公式

J - Set Construction 解説 by shobonvip

解説

与えられた集合が条件を満たすか否かは、時間計算量 \(O(M^2 \log M)\) などで判定できます。そのような関数を作ると、構築した集合が本当に条件を満たしているかを確認でき、無駄なペナルティを抑えることができます。また、部分点の解法では判定関数を作ることを想定としています。

ただし、 \(O(M^2 \log M)\) 判定関数を実行するまま提出をした場合、テストケース数が \(T \le 30\) であることから TLE する可能性が高いことに注意してください。

部分点解法

部分点では、 \(N \le 5\) について答える必要があります。しかし、 \(N = 4, 5\) については、集合を思いつくことが難しいです。

そこで、ありえる集合 \(A\) を探索することを考えます。まず、 \(0, 2^N-1\) は必ず集合 \(A\) に含みます。そこで、残りの \(M-2\) 個の要素は全探索をするか、ランダムに選ぶことで、条件を満たす \(A\) を発見することができます。

最悪なケースは \(N=5, M=15\) の場合です。探索するべきケースが \(\binom{30}{13} = 119759850\) 通りで、そのうち \(120\) 通りが条件を満たします。最大で数分程度手元で実行することで、すべてのケースを探索することができます。

全探索するコードを提出した場合、TLE になりうることに注意してください。手元で実行したときの結果を直接コードの中に埋め込むと確実に AC できます。

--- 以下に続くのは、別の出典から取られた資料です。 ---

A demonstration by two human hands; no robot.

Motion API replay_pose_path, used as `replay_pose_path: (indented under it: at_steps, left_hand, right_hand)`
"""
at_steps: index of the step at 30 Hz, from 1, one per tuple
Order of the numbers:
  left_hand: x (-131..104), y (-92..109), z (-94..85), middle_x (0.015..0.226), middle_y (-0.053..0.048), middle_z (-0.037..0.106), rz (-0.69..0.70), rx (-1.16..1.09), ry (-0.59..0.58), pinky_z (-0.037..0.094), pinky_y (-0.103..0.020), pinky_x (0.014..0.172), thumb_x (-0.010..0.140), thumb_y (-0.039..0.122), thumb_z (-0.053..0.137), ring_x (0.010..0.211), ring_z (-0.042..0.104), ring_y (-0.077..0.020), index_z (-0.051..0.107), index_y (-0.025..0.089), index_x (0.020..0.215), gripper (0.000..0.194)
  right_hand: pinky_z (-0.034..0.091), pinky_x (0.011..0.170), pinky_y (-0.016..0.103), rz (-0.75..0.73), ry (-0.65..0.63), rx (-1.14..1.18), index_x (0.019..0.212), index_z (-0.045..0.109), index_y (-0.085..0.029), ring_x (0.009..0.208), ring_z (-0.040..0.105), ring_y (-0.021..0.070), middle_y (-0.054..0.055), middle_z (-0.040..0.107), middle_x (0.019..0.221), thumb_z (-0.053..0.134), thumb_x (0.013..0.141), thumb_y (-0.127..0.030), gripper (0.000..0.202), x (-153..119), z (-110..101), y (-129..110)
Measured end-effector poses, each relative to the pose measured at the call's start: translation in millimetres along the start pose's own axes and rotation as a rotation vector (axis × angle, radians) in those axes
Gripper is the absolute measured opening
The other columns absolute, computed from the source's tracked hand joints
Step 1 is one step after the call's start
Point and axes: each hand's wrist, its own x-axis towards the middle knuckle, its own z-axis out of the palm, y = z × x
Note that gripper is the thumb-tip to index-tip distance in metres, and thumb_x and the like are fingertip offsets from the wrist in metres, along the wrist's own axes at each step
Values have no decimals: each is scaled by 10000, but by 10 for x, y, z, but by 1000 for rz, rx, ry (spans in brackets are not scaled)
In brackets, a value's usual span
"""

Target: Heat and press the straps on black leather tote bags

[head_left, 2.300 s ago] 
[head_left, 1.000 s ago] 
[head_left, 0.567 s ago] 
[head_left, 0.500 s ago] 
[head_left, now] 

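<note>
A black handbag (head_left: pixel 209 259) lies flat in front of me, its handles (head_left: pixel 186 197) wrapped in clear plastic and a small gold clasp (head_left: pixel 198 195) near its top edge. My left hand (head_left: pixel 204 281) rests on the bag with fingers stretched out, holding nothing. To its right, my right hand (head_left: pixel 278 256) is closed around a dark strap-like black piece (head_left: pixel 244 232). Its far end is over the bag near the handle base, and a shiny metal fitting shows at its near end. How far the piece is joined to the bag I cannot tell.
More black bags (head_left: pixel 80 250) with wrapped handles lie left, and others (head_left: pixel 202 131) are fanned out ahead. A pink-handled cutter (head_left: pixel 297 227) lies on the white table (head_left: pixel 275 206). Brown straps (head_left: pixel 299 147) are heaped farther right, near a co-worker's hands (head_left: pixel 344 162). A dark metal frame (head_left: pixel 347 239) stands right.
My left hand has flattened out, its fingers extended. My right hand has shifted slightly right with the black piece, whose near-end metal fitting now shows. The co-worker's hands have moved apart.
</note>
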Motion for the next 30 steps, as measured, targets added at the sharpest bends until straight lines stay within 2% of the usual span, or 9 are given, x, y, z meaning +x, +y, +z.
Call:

ただし、満点解法に従うことで、 \(N=5, M=15\) 以外のケースに対応することができます。 \(N=5, M=15\) の場合の探索に頼らない構築方法は満点解法の「 \(N\) が小さいとき」をご覧ください。

満点解法

\(N, M\) において、条件を満たすどれか \(1\) つの集合を \(f(N, M)\) とします。実は、この問題は他のいくつかの構築問題と同じように、再帰を用いて、より小さいケースに帰着することを繰り返して解くことができます。

\(M \le N(N-1)/2\) のとき

\(f(N-1, M)\) を求める問題に帰着できます。

\(A = f(N-1, M)\) として、

\[B = \{2a + (a \% 2) ~ | ~ a \in A\}\]

とすると、この \(B\) は条件を満たします。ただし、 \(a \% 2\) は、 \(a\)\(2\) で割った余り( \(0\) または \(1\) )を表すことにします。

\(N \ge 3\) かつ \(M\) が偶数のとき

\(f(N-1, M/2)\) を求める問題に帰着できます。

\(A = f(N-1, M/2), B = \{1\}\) とします。集合の直積を取るようにして、

\[C = \{2a + b ~ | ~ a \in A, b \in B\}\]

とすると、この \(C\) は条件を満たします。

いま、 \(M/2 \le (N-1)N/2\) を満たすためには、 \((N(N+1)/2)/2 \le (N-1)N/2\) 、すなわち \(N \ge 3\) を満たす必要があります。

\(N \ge 6\) かつ \(M\) が奇数のとき

\(f(N-1, M-1)\) を経由して、 \(f(N-2, \frac{M-1}{2})\) を求める問題に帰着できます。

\(A = f(N-1, M-1)\) とします。

\[C = \{2a + 1 ~ | ~ a \in A, b \in B\} \cup \{0\}\]

とすると、この \(C\) は条件を満たします。「 \(N\) が十分大きく、 \(M\) が偶数のとき」の議論によって、 \(f(N-2, \frac{M-1}{2})\) を求める問題に帰着できました。

いま、 \((M-1)/2 \le (N-2)(N-1)/2\) を満たすためには、 \((N(N+1)/2 - 1)/2 \le (N-2)(N-1)/2\) 、すなわち \(N \ge 6\) を満たす必要があります。

\(N\) が小さいとき

今の議論によって不足している \(f(N, M)\) は、 \(N \le 5\) のケースのみです。これは部分点と同じ制約で、コードに埋め込みをすることで対応できます。

最も厳しいケースは \(N=5, M=15\) で、これだけは満点の想定解法でも埋め込む必要があります。探索に頼らない方法として、次のように構成できます:

\(15 = 3 \times 5\) に注目します。 \(A = f(2, 3), B = f(3, 5)\) とします。集合の直積を取るようにして、

\[C = \{8a + b ~ | ~ a \in A, b \in B\}\]

とすると、この \(C\) は条件を満たします。

ストーリーについて

この問題は有限位相空間と関係があります。とくに、「 \(\{0, 1, \cdots, N-1\}\) 上の位相空間であって、その開集合系の要素数が \(M\) になるものを求めよ」という問題と同一です。問題の背景については、公式解説:ストーリーで述べました。